▶ [WORK TO BE COMPLETED]: Your task is to repeat the data exactly, every line of it.

▶ [THE DATA]:
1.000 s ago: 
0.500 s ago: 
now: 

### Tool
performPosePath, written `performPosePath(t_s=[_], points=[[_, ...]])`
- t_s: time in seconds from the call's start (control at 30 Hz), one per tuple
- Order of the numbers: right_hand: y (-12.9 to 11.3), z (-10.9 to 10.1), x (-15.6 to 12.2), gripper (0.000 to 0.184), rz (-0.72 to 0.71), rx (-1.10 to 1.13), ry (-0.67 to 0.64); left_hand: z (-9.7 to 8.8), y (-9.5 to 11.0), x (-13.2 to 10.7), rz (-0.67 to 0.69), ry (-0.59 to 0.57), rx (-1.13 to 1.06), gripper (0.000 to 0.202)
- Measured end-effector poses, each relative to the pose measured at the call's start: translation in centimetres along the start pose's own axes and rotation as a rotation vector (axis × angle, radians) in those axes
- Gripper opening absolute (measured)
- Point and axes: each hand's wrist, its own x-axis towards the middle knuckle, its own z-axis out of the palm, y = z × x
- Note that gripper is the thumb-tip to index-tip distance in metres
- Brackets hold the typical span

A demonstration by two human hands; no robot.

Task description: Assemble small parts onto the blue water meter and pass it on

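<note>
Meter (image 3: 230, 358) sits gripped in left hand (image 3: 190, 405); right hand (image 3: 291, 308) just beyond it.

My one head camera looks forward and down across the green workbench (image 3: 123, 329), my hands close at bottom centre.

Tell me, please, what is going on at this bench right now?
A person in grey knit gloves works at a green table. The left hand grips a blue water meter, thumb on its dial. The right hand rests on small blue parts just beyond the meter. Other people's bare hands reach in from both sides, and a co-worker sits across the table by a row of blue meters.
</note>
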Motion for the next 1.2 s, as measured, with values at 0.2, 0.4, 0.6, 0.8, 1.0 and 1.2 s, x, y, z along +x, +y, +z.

▶ [WRITTEN REPLY]:
1.000 s ago: 
0.500 s ago: 
now: 

### Tool
performPosePath, written `performPosePath(t_s=[_], points=[[_, ...]])`
- t_s: time in seconds from the call's start (control at 30 Hz), one per tuple
- Order of the numbers: right_hand: y (-12.9 to 11.3), z (-10.9 to 10.1), x (-15.6 to 12.2), gripper (0.000 to 0.184), rz (-0.72 to 0.71), rx (-1.10 to 1.13), ry (-0.67 to 0.64); left_hand: z (-9.7 to 8.8), y (-9.5 to 11.0), x (-13.2 to 10.7), rz (-0.67 to 0.69), ry (-0.59 to 0.57), rx (-1.13 to 1.06), gripper (0.000 to 0.202)
- Measured end-effector poses, each relative to the pose measured at the call's start: translation in centimetres along the start pose's own axes and rotation as a rotation vector (axis × angle, radians) in those axes
- Gripper opening absolute (measured)
- Point and axes: each hand's wrist, its own x-axis towards the middle knuckle, its own z-axis out of the palm, y = z × x
- Note that gripper is the thumb-tip to index-tip distance in metres
- Brackets hold the typical span

A demonstration by two human hands; no robot.

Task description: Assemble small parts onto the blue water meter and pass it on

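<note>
Meter (image 3: 230, 358) sits gripped in left hand (image 3: 190, 405); right hand (image 3: 291, 308) just beyond it.

My one head camera looks forward and down across the green workbench (image 3: 123, 329), my hands close at bottom centre.

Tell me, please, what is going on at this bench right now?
A person in grey knit gloves works at a green table. The left hand grips a blue water meter, thumb on its dial. The right hand rests on small blue parts just beyond the meter. Other people's bare hands reach in from both sides, and a co-worker sits across the table by a row of blue meters.
</note>
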Motion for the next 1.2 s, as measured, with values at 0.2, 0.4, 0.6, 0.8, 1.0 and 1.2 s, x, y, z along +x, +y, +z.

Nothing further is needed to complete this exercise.